### Task prompt
Write out nothing but the lines from the one containing "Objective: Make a" through the last line below, both included, and without the pictures.

*** Opening of Given data ***

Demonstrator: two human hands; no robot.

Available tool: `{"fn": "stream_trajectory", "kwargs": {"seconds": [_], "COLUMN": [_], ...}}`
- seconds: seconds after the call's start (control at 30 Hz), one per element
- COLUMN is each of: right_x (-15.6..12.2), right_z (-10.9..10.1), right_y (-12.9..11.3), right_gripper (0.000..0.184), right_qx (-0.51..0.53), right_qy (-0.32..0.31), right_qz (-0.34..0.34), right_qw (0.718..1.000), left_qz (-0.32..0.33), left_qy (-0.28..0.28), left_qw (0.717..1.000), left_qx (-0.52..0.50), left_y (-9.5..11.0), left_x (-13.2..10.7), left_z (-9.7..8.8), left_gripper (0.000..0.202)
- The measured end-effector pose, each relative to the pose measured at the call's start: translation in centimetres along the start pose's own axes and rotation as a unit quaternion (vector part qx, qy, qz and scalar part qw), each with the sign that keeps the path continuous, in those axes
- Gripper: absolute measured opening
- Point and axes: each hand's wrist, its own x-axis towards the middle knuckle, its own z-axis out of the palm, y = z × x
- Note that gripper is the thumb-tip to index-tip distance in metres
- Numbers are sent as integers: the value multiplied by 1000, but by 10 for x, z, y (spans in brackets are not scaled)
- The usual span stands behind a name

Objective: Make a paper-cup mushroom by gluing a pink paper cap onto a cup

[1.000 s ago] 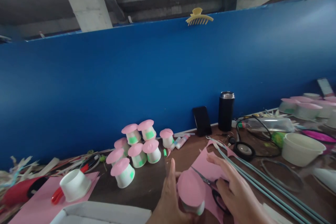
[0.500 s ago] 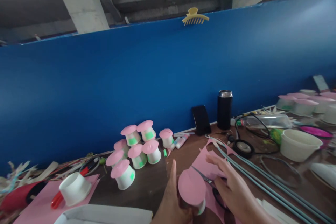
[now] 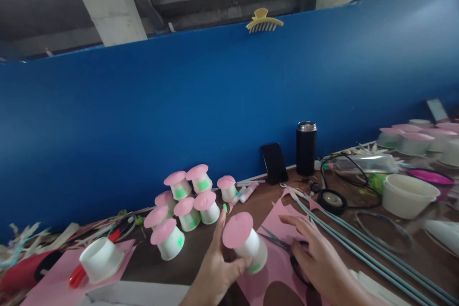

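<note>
A white cup (image 3: 254, 251) with a green patch is tilted in the grip of my left hand (image 3: 222, 263), thumb on its near side. Its top bears a round pink paper disc (image 3: 237, 230), wider than the cup. My right hand (image 3: 319, 253) hovers or rests over the scissors (image 3: 278, 241); its thumb and index finger are spread apart and the other fingers are hidden. The black scissor handles show partly beneath it, the blades slightly parted on a pink paper sheet (image 3: 258, 282) with a rounded cutout.
Several pink-topped cups (image 3: 171, 244) stand at left, two glue tubes (image 3: 247, 193) behind. A white cup (image 3: 100, 260) sits at far left. A phone (image 3: 274, 162) and black flask (image 3: 306, 148) stand by the blue partition (image 3: 179, 105). Blue-grey tubes (image 3: 366, 244) and a white tub (image 3: 409, 196) lie right.
My left hand has shifted left with the cup, now tilted with its disc toward the left. More of the cut pink sheet shows. My right hand has barely moved.
</note>
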Motion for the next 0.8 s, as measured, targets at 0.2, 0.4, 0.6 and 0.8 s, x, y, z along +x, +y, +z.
{"fn": "stream_trajectory", "kwargs": {"seconds": [0.2, 0.4, 0.6, 0.8], "right_x": [-1, -4, -4, -11], "right_z": [-1, 0, -2, 2], "right_y": [-3, -3, -8, -21], "right_gripper": [42, 42, 36, 29], "right_qx": [-14, -14, -3, 105], "right_qy": [-14, -19, -19, -50], "right_qz": [-19, -23, -27, -4], "right_qw": [1000, 999, 999, 993], "left_qz": [-42, -38, -46, -39], "left_qy": [12, 26, 38, 51], "left_qw": [991, 982, 986, 996], "left_qx": [-126, -185, -156, -54], "left_y": [9, 9, 7, 6], "left_x": [-2, 4, 3, 1], "left_z": [0, -2, -3, 7], "left_gripper": [109, 111, 105, 108]}}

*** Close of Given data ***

### Problem solution
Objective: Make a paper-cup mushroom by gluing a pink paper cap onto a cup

[1.000 s ago] 
[0.500 s ago] 
[now] 

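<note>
A white cup (image 3: 254, 251) with a green patch is tilted in the grip of my left hand (image 3: 222, 263), thumb on its near side. Its top bears a round pink paper disc (image 3: 237, 230), wider than the cup. My right hand (image 3: 319, 253) hovers or rests over the scissors (image 3: 278, 241); its thumb and index finger are spread apart and the other fingers are hidden. The black scissor handles show partly beneath it, the blades slightly parted on a pink paper sheet (image 3: 258, 282) with a rounded cutout.
Several pink-topped cups (image 3: 171, 244) stand at left, two glue tubes (image 3: 247, 193) behind. A white cup (image 3: 100, 260) sits at far left. A phone (image 3: 274, 162) and black flask (image 3: 306, 148) stand by the blue partition (image 3: 179, 105). Blue-grey tubes (image 3: 366, 244) and a white tub (image 3: 409, 196) lie right.
My left hand has shifted left with the cup, now tilted with its disc toward the left. More of the cut pink sheet shows. My right hand has barely moved.
</note>
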Motion for the next 0.8 s, as measured, targets at 0.2, 0.4, 0.6 and 0.8 s, x, y, z along +x, +y, +z.
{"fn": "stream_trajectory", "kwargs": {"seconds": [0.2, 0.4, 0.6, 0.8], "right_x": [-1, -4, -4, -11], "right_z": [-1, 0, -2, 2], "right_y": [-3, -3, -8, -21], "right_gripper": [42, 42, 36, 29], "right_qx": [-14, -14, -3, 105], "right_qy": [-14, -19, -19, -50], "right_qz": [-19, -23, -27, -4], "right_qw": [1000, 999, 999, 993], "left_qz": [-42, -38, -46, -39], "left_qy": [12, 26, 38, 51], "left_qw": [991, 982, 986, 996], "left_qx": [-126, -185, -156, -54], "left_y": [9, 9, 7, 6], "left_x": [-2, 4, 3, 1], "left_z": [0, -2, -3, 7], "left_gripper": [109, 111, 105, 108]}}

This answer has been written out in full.